Sluchanko Nikolai N, Slonimskiy Yury B, Moldenhauer Marcus, Friedrich Thomas, Maksimov Eugene G
A.N. Bach Institute of Biochemistry, Federal Research Center of Biotechnology of the Russian Academy of Sciences, Moscow, Russia.
Department of Biophysics, Faculty of Biology, M.V. Lomonosov Moscow State University, Russia.
FEBS Lett. 2017 Jun;591(12):1667-1676. doi: 10.1002/1873-3468.12680. Epub 2017 Jun 1.

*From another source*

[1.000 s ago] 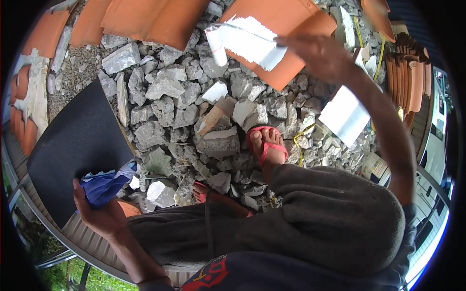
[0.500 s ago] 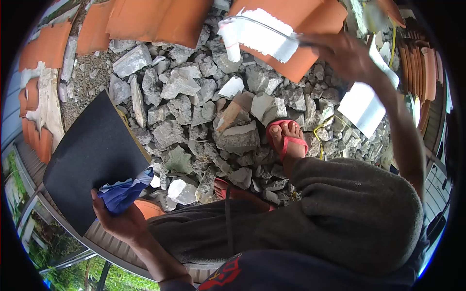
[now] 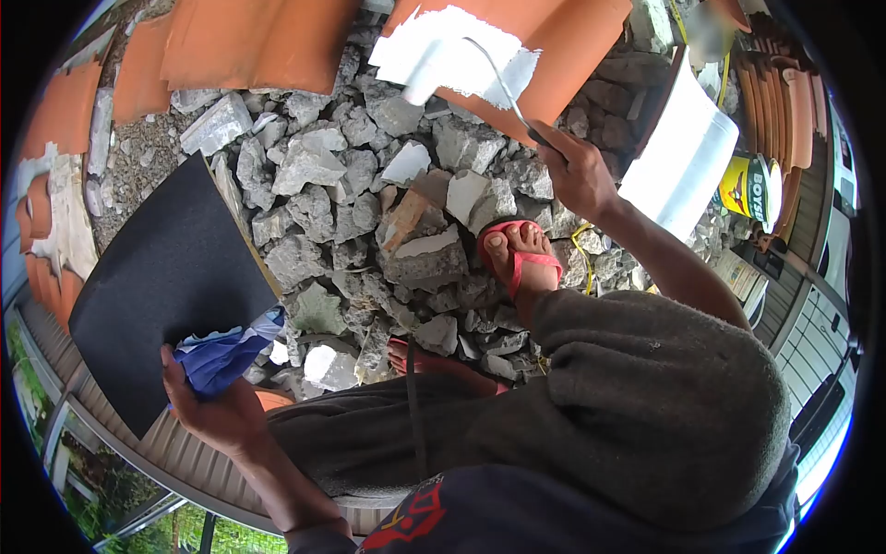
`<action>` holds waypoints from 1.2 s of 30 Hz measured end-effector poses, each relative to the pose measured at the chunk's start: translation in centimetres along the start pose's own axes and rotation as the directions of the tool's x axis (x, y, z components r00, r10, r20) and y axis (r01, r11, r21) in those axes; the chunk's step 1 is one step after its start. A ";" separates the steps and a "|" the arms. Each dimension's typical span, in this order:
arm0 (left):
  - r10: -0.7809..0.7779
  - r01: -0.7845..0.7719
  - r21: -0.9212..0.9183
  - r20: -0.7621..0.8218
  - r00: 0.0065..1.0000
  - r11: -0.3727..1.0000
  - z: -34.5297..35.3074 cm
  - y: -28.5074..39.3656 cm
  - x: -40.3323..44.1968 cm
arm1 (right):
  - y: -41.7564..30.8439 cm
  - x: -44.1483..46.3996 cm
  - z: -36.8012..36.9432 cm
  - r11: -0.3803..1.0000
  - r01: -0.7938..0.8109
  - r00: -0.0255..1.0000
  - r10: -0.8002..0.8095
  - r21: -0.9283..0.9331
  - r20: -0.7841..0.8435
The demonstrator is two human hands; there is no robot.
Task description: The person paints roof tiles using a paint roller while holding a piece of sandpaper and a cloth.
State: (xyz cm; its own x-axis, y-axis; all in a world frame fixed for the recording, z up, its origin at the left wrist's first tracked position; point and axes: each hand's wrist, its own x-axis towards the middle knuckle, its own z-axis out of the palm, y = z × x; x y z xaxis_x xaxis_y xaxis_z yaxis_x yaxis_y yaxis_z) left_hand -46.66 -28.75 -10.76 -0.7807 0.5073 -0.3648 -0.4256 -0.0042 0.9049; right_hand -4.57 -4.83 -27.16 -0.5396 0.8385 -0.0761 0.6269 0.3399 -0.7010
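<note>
My right hand [image 3: 580, 171] is closed round the dark handle of a paint roller [image 3: 498, 78]. Its white roller head rests near the lower left edge of an orange roof tile [image 3: 577, 46]. White paint [image 3: 461, 51] covers the tile's left and middle part with a ragged border; bare orange shows on the right. My left hand [image 3: 217, 411] grips a large black sheet [image 3: 171, 268] at its lower edge, with a crumpled blue cloth [image 3: 226, 360] between palm and sheet. Some of the left fingers are hidden behind the sheet.
Broken concrete rubble [image 3: 341, 203] covers the ground round my sandalled foot [image 3: 521, 249]. A white-painted tile [image 3: 683, 152] lies at right beside a yellow-green paint can [image 3: 748, 189]. Stacked orange tiles [image 3: 784, 111] stand behind. More orange tiles [image 3: 254, 42] lie upper left.
The roller head has moved left and down on the tile, and the white patch reaches farther. My right hand has come lower and left. The paint can has come into view at right.
</note>
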 end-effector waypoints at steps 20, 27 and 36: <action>-0.054 0.054 -0.001 0.079 0.995 0.999 -0.2 -0.4 -0.4 | -2.1 2.5 0.1 0.999 -0.040 0.998 0.038 0.034 0.057; -0.027 0.027 -0.008 0.000 1.000 1.000 -0.4 -0.5 -0.1 | -0.1 -1.7 -2.8 0.988 -0.148 0.982 0.152 -0.042 0.114; -0.032 0.035 -0.031 0.094 0.995 0.999 -0.4 -0.1 -0.9 | -1.3 -2.9 -4.2 0.943 -0.296 0.937 0.317 -0.154 0.143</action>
State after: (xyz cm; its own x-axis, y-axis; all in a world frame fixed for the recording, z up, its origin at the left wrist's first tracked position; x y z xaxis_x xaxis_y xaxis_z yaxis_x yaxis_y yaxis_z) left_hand -46.10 -29.59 -10.56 -0.7200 0.5862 -0.3714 -0.4668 -0.0132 0.8842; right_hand -1.46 -5.88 -23.07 -0.3872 0.8330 -0.3951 0.8370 0.1379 -0.5295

The orange carotenoid protein (OCP) plays a key role in cyanobacterial photoprotection. Photoconversion entails structural rearrangements in OCP that are required for its binding to phycobilisome, thereby inducing excitation energy dissipation. Detachment of OCP from phycobilisome requires the fluorescence recovery protein (FRP). It is considered that OCP interacts with FRP only in the photoactivated state; however, the binding site for FRP is currently unknown. As an important stabilizing element in orange OCP, the short αA-helix within the N-terminal extension (NTE) binds to the C-terminal domain (CTD), but unfolds upon photoactivation and interferes with phycobilisome binding. Here, we demonstrate that the NTE shares specific structural and functional similarities with FRP and discover the main site of OCP-FRP interactions in the OCP-CTD.
橙色类胡萝卜素蛋白(OCP)在蓝藻的光保护中起关键作用。光转化需要OCP发生结构重排,这是其与藻胆体结合所必需的,从而诱导激发能耗散。OCP从藻胆体上脱离需要荧光恢复蛋白(FRP)。人们认为OCP仅在光激活状态下与FRP相互作用;然而,目前FRP的结合位点尚不清楚。作为橙色OCP中的一个重要稳定元件,N端延伸区(NTE)内的短αA螺旋与C端结构域(CTD)结合,但在光激活时展开并干扰藻胆体结合。在这里,我们证明NTE与FRP具有特定的结构和功能相似性,并发现了OCP-CTD中OCP-FRP相互作用的主要位点。